> [What the exercise asks]
Your output should be the exact lines from the start of the data through the line containing "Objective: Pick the", with no pictures.

┌─ Given material

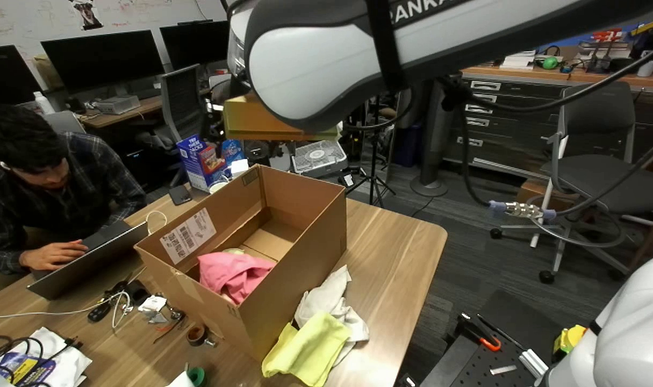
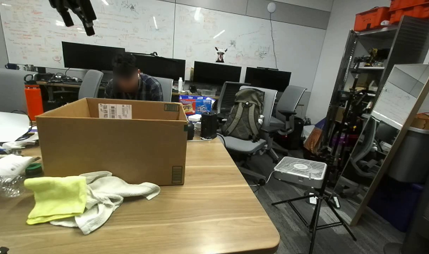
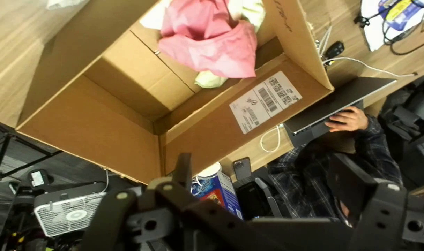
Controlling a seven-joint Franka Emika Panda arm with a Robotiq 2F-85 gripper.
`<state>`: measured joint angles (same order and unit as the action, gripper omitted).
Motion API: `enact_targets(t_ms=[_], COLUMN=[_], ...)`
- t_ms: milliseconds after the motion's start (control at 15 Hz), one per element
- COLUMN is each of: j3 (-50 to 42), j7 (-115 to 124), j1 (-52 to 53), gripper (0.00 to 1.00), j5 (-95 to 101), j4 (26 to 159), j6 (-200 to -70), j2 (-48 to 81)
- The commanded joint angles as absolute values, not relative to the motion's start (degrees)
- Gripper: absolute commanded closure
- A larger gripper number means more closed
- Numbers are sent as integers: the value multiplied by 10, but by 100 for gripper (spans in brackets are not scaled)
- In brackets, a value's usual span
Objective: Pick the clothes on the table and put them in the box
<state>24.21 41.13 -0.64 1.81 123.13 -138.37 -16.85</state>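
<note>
A yellow cloth (image 1: 310,346) lies partly over a white cloth (image 1: 326,298) on the table, against the outside of the cardboard box (image 1: 299,274). The yellow cloth (image 2: 57,199), the white cloth (image 2: 112,192) and the box (image 2: 112,151) also show in an exterior view. Inside the open-topped box (image 3: 93,129), a pink cloth (image 3: 212,52) lies with a pale yellow-green cloth (image 3: 210,79) partly under it. My gripper (image 3: 262,164) is open and empty, its fingers wide apart. It hangs high above the table, at the top left in an exterior view (image 2: 79,29).
A person sits at a laptop (image 1: 95,258) beside the box. Keys, cables, tape (image 1: 197,334) and a white packet (image 1: 47,355) lie on the table. A blue snack box (image 1: 200,161) and a phone (image 1: 180,195) are near the box's far end. The table edge (image 2: 249,211) is close by.
</note>
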Motion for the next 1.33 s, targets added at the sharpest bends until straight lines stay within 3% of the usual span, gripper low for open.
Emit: enact_targets(t_ms=[0, 1267], j3=[212, 166], j7=[403, 234], j1=[13, 42], gripper=[0, 0], j5=[62, 176], j4=[1254, 1373], j6=[-1336, -1174], j2=[-185, -197])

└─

> [Exercise response]
Controlling a seven-joint Franka Emika Panda arm with a Robotiq 2F-85 gripper.
`<state>`: measured joint angles (same order and unit as the action, gripper omitted).
Motion API: `enact_targets(t_ms=[_], COLUMN=[_], ...)`
- t_ms: milliseconds after the motion's start (control at 15 Hz), one per element
- COLUMN is each of: j3 (-50 to 42), j7 (-115 to 124), j1 (-52 to 53), gripper (0.00 to 1.00), j5 (-95 to 101), j4 (26 to 159), j6 (-200 to -70), j2 (-48 to 81)
- The commanded joint angles as absolute values, not relative to the motion's start (degrees)
- Gripper: absolute commanded closure
- A larger gripper number means more closed
- Numbers are sent as integers: the value multiplied by 10, but by 100 for gripper (spans in brackets are not scaled)
- In brackets, a value's usual span
Objective: Pick the clothes on the table and put them in the box

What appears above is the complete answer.